Susana esperaba impaciente el final de la jornada. El reloj parecía no avanzar, la mañana se le estaba haciendo muy larga. Suerte que la siguiente era ya la última sesión. Las dos anteriores habían sido complicadas y, sin apenas descanso entre una y otra, estaba agotada. Sentía náuseas y los oídos le zumbaban como un nido de abejas. Llevaba dos meses en el trabajo y el olor penetrante de la sala y los gases que despedían los cuerpos que pasaban por sus manos la alteraban cada día más, pero lo necesitaba, no se puede vivir del aire.
Se frotó los brazos para entrar en calor antes de apartar, con un golpe seco, las dos camillas colocadas en la puerta de la sala de descanso. Fue un acto mecánico, no quería saber con antelación quien esperaba bajo las sábanas blancas o se le agriaría la infusión que iba a tomar para asentar el estómago mientras preparaban el siguiente cadáver.
−En cinco minutos – comentó su compañero, con una mano afectuosa en la espalda− estará listo y luego puedes pasar tú.
El respiro le sentó bien. Con el último sorbo comenzó a revolver en su maletín para comprobar que no le faltaba de nada: maquillaje, polvos fijadores, barra de ojos y de labios… y el peine, porque para que presenten un aspecto natural, los muertos necesitan un buen peinado antes de convertirse en polvo para siempre. Así la familia puede despedirse en las mejores condiciones.

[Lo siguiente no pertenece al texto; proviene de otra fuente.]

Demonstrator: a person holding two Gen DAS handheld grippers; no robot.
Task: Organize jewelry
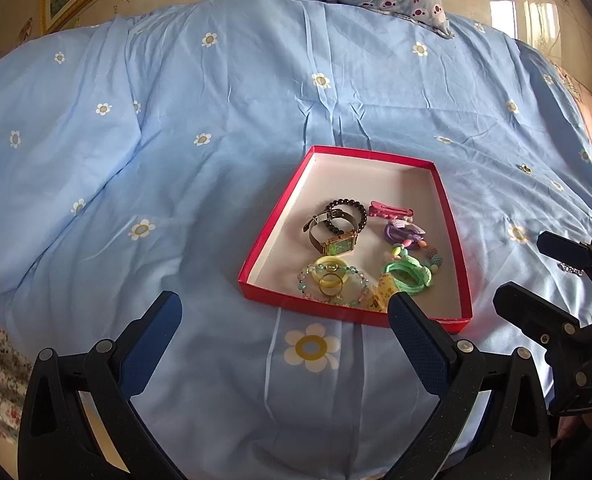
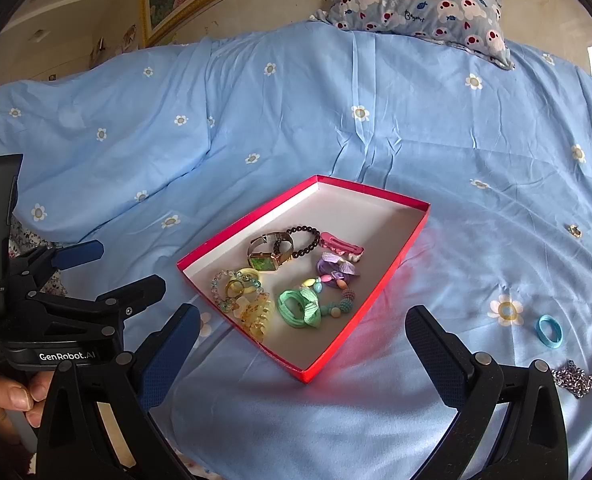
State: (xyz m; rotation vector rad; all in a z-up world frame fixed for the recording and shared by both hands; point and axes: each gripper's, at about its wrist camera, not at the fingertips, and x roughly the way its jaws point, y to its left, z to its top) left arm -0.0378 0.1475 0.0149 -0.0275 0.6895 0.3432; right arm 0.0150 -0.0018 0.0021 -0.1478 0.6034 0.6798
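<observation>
Both grippers, left (image 1: pixel 284 320) and right (image 2: pixel 302 334), spread wide, empty, near red box (image 2: pixel 400 264). Remaining: blue ring (image 2: pixel 550 331), silver chain (image 2: pixel 573 378) on bedspread's right edge. Best pinched low, lifted clear.

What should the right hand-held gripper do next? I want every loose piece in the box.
Probably move the open right hand-held gripper rightward over the light blue ring-shaped hair tie, which lies on the blue flowered bedsheet outside the red shallow cardboard box, beside a silver chain.
</observation>
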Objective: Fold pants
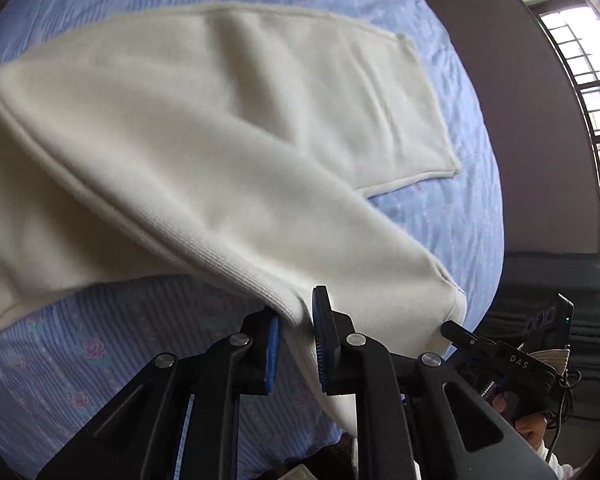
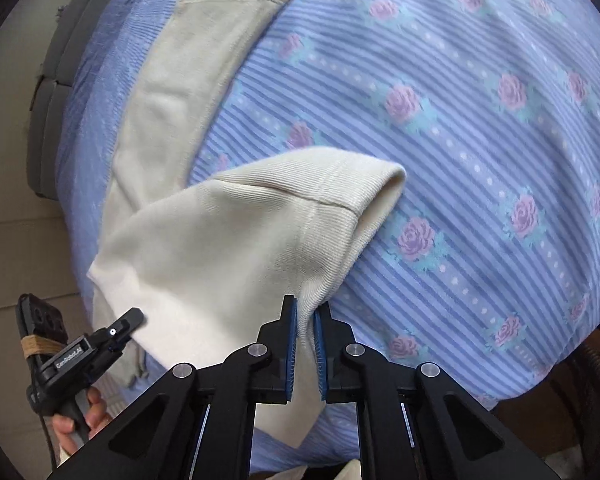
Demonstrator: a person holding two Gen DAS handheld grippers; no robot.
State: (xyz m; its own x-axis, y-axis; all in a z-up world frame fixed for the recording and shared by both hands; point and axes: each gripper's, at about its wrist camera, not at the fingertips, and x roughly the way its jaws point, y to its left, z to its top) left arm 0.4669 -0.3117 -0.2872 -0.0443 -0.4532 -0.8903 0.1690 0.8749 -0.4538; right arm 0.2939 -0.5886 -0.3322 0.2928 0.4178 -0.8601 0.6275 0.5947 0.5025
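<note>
Left wrist view: the left gripper is closed narrow on the ribbed waistband edge of the cream pants, cloth being pinched between its blue pads at lower centre of the frame. From that pinch the garment is spread away toward the top of the frame, one leg being seen to end in a hem at the right middle. The other leg runs off the left edge. The pants are laid on the blue flowered bedspread, with the held end lifted off it. At the lower right of this frame, the right gripper is seen touching the far corner of the same waistband.

In the right wrist view the right gripper is likewise shut tight on ribbed waistband cloth at lower centre. The long axis of the pants is carried up and to the left, to a leg hem in the upper left. The left gripper is seen at the lower left, against the fabric.

Both ends of the waistband are thus held, neither hand being clearly nearer the legs. The coming fold is judged to turn on the waist being carried along the long axis toward the hems.
</note>
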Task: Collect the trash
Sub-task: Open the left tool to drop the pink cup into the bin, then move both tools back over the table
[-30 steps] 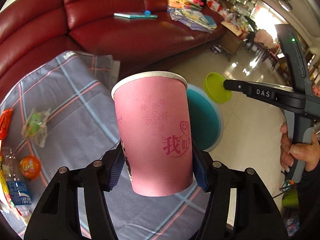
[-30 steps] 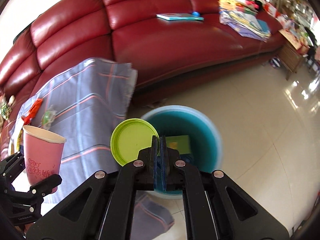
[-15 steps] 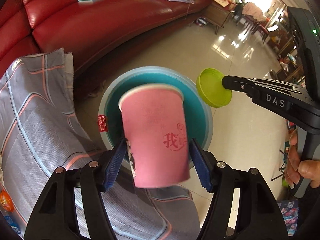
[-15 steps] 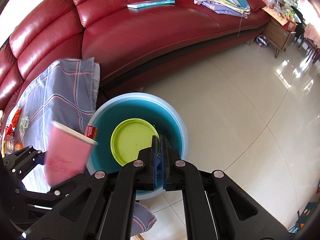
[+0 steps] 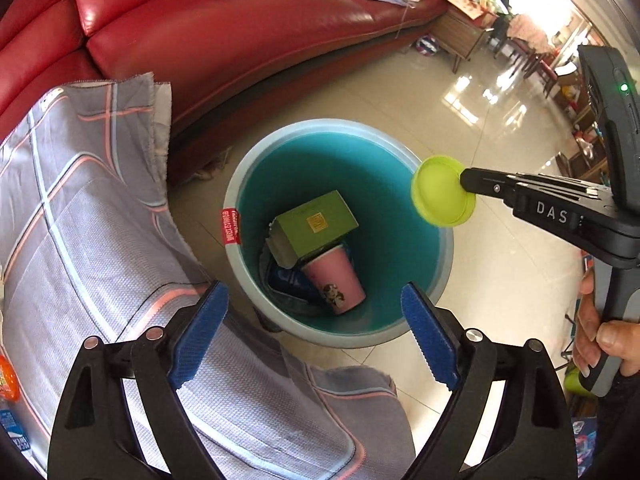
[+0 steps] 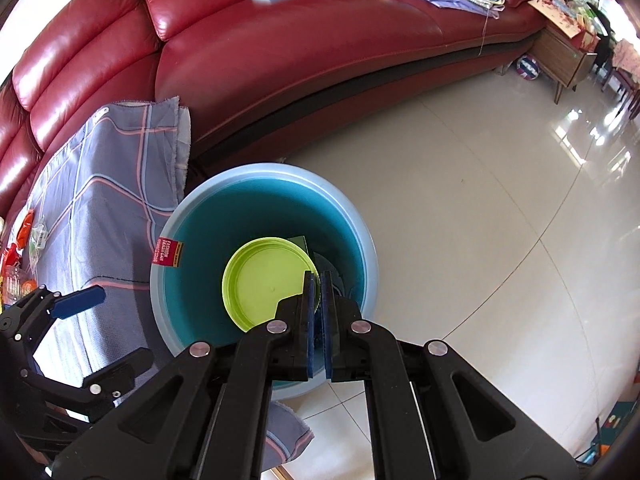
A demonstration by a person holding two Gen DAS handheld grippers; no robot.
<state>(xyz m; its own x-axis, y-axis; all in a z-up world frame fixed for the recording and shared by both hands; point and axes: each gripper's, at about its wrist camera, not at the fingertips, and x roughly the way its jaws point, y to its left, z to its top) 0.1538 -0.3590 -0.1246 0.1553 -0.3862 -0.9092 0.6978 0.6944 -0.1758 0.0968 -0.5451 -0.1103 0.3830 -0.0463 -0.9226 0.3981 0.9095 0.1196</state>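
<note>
Left gripper jaws just opened, empty; "DAS" right gripper jaws pinch green lid.

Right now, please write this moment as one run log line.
left gripper: fingers just opened, empty | pink cup: in teal bin | right gripper: shut on green lid, above bin

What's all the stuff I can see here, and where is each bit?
Bin: one, teal, on the floor by the sofa.
Cup: one, pink, lying in the bin.
Box: one, green, in the bin.
Lid: one, lime green, held over the bin.
Cloth: one, grey check, left of the bin.
Sofa: one, red leather, behind.
Left gripper: open, empty, jaws just opened.
Right gripper: shut on the lid.
</note>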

Tenía que continuar. Respiró hondo y retiró la sabana de la camilla. Era un hombre joven, poco más de veinte años, barbilampiño y muy rubio. Su rostro era tranquilo y salvo por la herida de bala en la frente, parecía un niño dormido. Casi un ángel. A Susana le gustaba interrogar con la vista los cadáveres, no con morbo, sino para comprender la personalidad y circunstancias de la muerte de cada uno. De lo que veía dedujo que aquel muchacho se habría visto envuelto en alguna reyerta de resultado fatal. ¡Era terrible perder la vida tan joven y a tiros! Tuvo un escalofrío y comenzó a temblar cuando leyó la nota con las peticiones de la familia. Querían velarle sentado y con los ojos abiertos.
−Es una creencia antigua, más bien una superstición –le dijo a la espalda su compañero− piensan que así podrá señalar a su asesino en el velatorio.
Susana le miró extrañada, nunca había oído nada igual, pero tampoco tenía que juzgar las razones de la familia. Si eso les ayudaba a sobrellevar el dolor… así se haría, aunque fuera una petición extraña, casi una súplica. Tratar de burlar cada día, la delgada línea que separa la vida de la muerte, era la consigna que se había dado a sí misma cuando se atrevió a prepararse para esta profesión tan desdeñada y que, sin embargo, aportaba gran conocimiento del ser humano y un desahogado modo de vida.
Estaba terminando, había conseguido recordar la técnica para entreabrir los párpados y casi estaban a la vista las pupilas del joven: dos piedras sin pulir que reclamaban compasión. Avivó su ritmo con los últimos afeites porque el tiempo urgía y aún había que vestirle con sus mejores ropas antes de llevarle al velatorio en una silla. Comprobó el resultado final: estaba perfecto, pero Susana no estaba satisfecha. Volvían las nauseas…
Se quitó la mascarilla y miró el reloj. Por fin había llegado la hora de volver al más acá. También ella necesitaba un retoque o ¿sería necesario un cambio más profundo?.